### Information provided ###

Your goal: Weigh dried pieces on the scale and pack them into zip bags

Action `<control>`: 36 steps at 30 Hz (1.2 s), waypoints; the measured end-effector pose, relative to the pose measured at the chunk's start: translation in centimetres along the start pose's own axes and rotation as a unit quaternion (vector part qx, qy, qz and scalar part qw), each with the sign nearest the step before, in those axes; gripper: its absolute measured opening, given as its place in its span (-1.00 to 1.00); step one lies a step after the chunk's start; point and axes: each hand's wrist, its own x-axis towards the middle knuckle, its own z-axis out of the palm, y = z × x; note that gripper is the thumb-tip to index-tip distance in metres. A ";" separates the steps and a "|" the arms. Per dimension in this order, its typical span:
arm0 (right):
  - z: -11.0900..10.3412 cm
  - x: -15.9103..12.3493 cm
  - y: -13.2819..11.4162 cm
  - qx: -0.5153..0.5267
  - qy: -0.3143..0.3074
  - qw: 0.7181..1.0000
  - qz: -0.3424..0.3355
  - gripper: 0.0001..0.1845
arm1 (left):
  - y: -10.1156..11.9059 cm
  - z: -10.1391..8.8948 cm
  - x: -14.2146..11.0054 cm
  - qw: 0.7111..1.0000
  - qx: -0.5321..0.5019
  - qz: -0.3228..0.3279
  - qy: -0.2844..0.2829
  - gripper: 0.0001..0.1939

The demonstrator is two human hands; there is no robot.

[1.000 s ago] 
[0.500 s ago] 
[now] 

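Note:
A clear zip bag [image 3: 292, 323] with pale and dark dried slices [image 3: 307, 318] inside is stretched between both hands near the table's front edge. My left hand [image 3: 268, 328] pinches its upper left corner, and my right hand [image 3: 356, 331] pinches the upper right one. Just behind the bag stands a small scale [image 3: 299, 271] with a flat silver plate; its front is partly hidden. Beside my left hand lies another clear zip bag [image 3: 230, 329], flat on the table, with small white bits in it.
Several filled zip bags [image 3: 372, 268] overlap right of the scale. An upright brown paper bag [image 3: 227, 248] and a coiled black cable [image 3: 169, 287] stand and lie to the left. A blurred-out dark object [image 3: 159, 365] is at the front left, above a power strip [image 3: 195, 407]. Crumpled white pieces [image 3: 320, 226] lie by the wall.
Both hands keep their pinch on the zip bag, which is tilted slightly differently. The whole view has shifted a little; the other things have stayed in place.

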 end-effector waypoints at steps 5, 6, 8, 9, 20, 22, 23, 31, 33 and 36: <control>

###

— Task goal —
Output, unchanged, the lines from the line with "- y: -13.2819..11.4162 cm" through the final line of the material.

— Answer to the problem —
  - y: -13.2819..11.4162 cm
  - qx: -0.5153..0.5267
  - qy: -0.3143..0.3074
  - qw: 0.7181..1.0000
  - qz: -0.3424..0.3355
  - gripper: 0.0001..0.1845
arm1 (left):
  - y: -10.1156..11.9059 cm
  - z: -10.1391..8.8948 cm
  - x: -14.2146..11.0054 cm
  - qw: 0.7111..1.0000
  - qx: -0.5321..0.5019
  - qz: -0.3228..0.3279
  - qy: -0.2844..0.2829
  - gripper: 0.0001..0.1939

The demonstrator is two human hands; there is no robot.

[1.000 s ago] 
[0.500 s ago] 
[now] 

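Note:
A clear zip bag [image 3: 292, 323] with pale and dark dried slices [image 3: 307, 318] inside is stretched between both hands near the table's front edge. My left hand [image 3: 268, 328] pinches its upper left corner, and my right hand [image 3: 356, 331] pinches the upper right one. Just behind the bag stands a small scale [image 3: 299, 271] with a flat silver plate; its front is partly hidden. Beside my left hand lies another clear zip bag [image 3: 230, 329], flat on the table, with small white bits in it.
Several filled zip bags [image 3: 372, 268] overlap right of the scale. An upright brown paper bag [image 3: 227, 248] and a coiled black cable [image 3: 169, 287] stand and lie to the left. A blurred-out dark object [image 3: 159, 365] is at the front left, above a power strip [image 3: 195, 407]. Crumpled white pieces [image 3: 320, 226] lie by the wall.
Both hands keep their pinch on the zip bag, which is tilted slightly differently. The whole view has shifted a little; the other things have stayed in place.
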
 end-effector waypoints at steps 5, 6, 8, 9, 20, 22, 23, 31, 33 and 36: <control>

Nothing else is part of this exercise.